Looking into Black Box Code Language Models
Muhammad Umair Haider, Umar Farooq, A. B. Siddique, Mark Marron
TL;DR
This work tackles the interpretability gap in code language models by probing the feed-forward layers, which house two-thirds of transformer parameters. Using Codegen-Mono and Polycoder across Python, Java, and Go, the authors reveal a layer-wise organization where lower FF layers capture syntax and higher layers encode abstract semantics, and demonstrate that targeted concept editing via masking can significantly affect the concept without harming overall performance. They quantify layer contributions to final outputs and show how context size influences which layers are responsible for predictions, highlighting a hierarchical information flow and a thinking-vs-output dynamic. The findings offer practical implications for debugging, updating APIs, and testing code LMs, advancing understanding beyond attention-focused analyses. Overall, the study provides a concrete, manipulable picture of how FF layers store, propagate, and integrate information in code-generation models.
Abstract
Language Models (LMs) have shown their application for tasks pertinent to code and several code~LMs have been proposed recently. The majority of the studies in this direction only focus on the improvements in performance of the LMs on different benchmarks, whereas LMs are considered black boxes. Besides this, a handful of works attempt to understand the role of attention layers in the code~LMs. Nonetheless, feed-forward layers remain under-explored which consist of two-thirds of a typical transformer model's parameters. In this work, we attempt to gain insights into the inner workings of code language models by examining the feed-forward layers. To conduct our investigations, we use two state-of-the-art code~LMs, Codegen-Mono and Ploycoder, and three widely used programming languages, Java, Go, and Python. We focus on examining the organization of stored concepts, the editability of these concepts, and the roles of different layers and input context size variations for output generation.

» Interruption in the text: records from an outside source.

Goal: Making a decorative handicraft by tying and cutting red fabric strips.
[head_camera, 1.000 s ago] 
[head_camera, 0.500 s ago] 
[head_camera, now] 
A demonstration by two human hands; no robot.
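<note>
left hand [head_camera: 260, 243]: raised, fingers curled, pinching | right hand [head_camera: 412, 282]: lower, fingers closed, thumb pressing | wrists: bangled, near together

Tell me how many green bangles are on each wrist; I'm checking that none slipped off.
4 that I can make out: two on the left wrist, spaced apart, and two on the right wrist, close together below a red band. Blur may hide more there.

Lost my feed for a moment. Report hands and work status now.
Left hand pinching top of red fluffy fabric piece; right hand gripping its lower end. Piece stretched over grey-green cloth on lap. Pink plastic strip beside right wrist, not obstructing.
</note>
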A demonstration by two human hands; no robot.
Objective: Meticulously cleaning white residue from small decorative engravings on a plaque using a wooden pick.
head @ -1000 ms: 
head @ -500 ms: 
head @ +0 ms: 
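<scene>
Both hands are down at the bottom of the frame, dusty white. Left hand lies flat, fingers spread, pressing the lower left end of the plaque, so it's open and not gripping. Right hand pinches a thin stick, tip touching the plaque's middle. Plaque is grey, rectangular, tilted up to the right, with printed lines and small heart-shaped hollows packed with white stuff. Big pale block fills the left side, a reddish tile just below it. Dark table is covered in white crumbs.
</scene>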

Our empirical findings demonstrate that lower layers capture syntactic patterns while higher layers encode abstract concepts and semantics. We show concepts of interest can be edited within feed-forward layers without compromising code~LM performance. Additionally, we observe initial layers serve as ``thinking'' layers, while later layers are crucial for predicting subsequent code tokens. Furthermore, we discover earlier layers can accurately predict smaller contexts, but larger contexts need critical later layers' contributions. We anticipate these findings will facilitate better understanding, debugging, and testing of code~LMs.